I think philosophy branched out of religion. Man suspected there has to be a rational explanation to everything. If the explanation was not biting him in the leg, that is, if it wasn't in his face, he invented explanations without much evidence. Thunder? God's angry reindeer thumping wiht their hoofs. Lightning? God's wrath, express'd.
Religion was first and foremost a survival tool: to explain the unexplained, and to use its predictive value. Rain dance, blessing of the troops, prayers, sacrifices. When those did not work out, it was easy to explain that the gods were not sufficiently pleased.
Then came the famous Greek guy, whose name I forgot, and he gave explanations to those things, that had been neglected by religion.

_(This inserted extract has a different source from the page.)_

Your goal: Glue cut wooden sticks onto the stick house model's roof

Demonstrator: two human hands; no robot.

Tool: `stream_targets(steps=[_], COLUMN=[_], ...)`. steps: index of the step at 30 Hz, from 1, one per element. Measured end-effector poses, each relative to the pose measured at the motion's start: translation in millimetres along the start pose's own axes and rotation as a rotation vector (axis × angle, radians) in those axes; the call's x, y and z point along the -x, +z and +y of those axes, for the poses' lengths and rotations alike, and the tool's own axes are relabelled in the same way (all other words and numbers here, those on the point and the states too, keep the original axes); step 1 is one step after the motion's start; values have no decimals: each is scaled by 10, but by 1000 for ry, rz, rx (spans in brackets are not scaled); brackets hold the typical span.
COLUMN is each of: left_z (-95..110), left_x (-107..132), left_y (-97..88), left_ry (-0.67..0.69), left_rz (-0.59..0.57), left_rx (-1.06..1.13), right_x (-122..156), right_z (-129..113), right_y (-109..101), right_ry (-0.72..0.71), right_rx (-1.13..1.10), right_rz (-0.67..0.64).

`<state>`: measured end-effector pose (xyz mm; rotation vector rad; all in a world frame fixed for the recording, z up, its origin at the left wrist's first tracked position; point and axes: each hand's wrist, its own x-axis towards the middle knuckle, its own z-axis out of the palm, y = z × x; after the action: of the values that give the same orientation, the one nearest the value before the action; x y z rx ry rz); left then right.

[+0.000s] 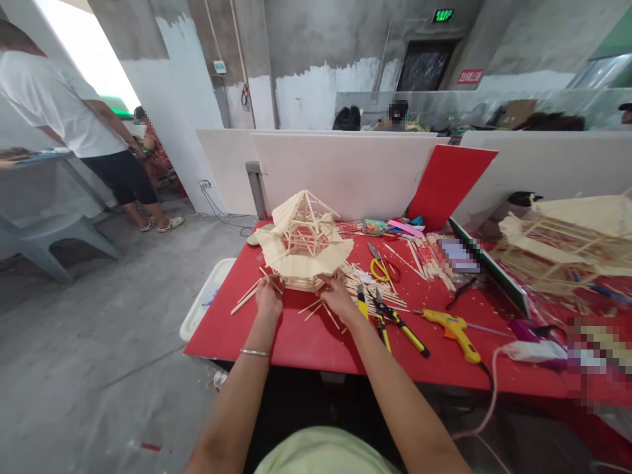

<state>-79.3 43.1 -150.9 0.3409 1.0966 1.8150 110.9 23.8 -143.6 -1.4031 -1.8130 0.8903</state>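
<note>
A pavilion model built of thin wooden sticks stands on the red table, its peaked roof partly covered and partly bare frame. My left hand grips its lower front-left edge with curled fingers. On the front-right edge, the fingers of my right hand are closed on the lower part of the model. The fingertips of both hands are partly hidden under the lower eave. Loose wooden sticks lie beside my left hand, and more sticks are scattered right of the model.
Right of my right hand lie a yellow utility knife, pliers, yellow-handled scissors and a yellow glue gun with its cord. A larger stick model stands far right. White boards rise behind the table.
</note>
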Motion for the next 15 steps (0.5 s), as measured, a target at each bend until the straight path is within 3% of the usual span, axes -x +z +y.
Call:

He said the wind is created by the leaves' trembling on trees; and he made a whole bunch of other EXPLANATIONS that today make laughably no sense, but the damage was done: this guy picked up the slack left by religion.
Then there was not stop to this. Superstitions, sciences, religions, theories, social theories, and legal theories were starting to be based on philosophy. The Christian church declared Plato's writing had the seed of Christian wisdom in the mysticism; scientists questioned the religious teachings; people had a surer way of satisfying their greed with the help of science destroying philosophical empirical truths, that's one of the impeti that empowered Columbus to sail west to find the east.
Karl Marx said that human beings need an ideology to perform a sweeping change in social structure or in other endeavours of society. In personal affairs it's called "rationalizing the cognitive discord (or cognitive dissonance)". In social movements, the rationalization is replaced by ideology, and the cognitive discord or dissonance is replaced by facing the changing of societally accepted values. Marx recognized this event, and that this is a social law. We need to defend Christianity, was the motto for the Crusades, which aimed to gain an access route to India's wealth of spices and gold and jewels. We need to fight for freedom, for liberty, and for justice, was the slavekeepers' motto for ridding themselves of the king's rule in America, and the proletariat-oppressing, internationally expanding imperialism of the bourgeoise in France. We must bind up the broken, the ill, the lonely, the poor, we must eradicate slavery, was the Christian motto for establishing a hegemony of absolute power in Europe in the middle ages.
Once social stability is achieved, we won't need ideology, either.
In all, philosophy was an excellent tool to pave the way to secular thinking, which paved the way of man detaching himself from the rigors of the unbending dogma of faith. It was also an excellent outlet for man's curious nature, and for his obsession to find solutions to problems, theoretical or practical, same difference.
But like you pointed out, Jack Cummings, will philosophy survive if it loses its survival value?
As a study of something that has historical value, no. It won't lose its stance. But as a tool of secular detachment from religion, it will use its usefulness. Things that are no longer useful get sidetracked, and their only way to survive is through their value of novelty, curiosity. The "strange and curious" survive no matter what. And as such things go, philosophy is sure one of them.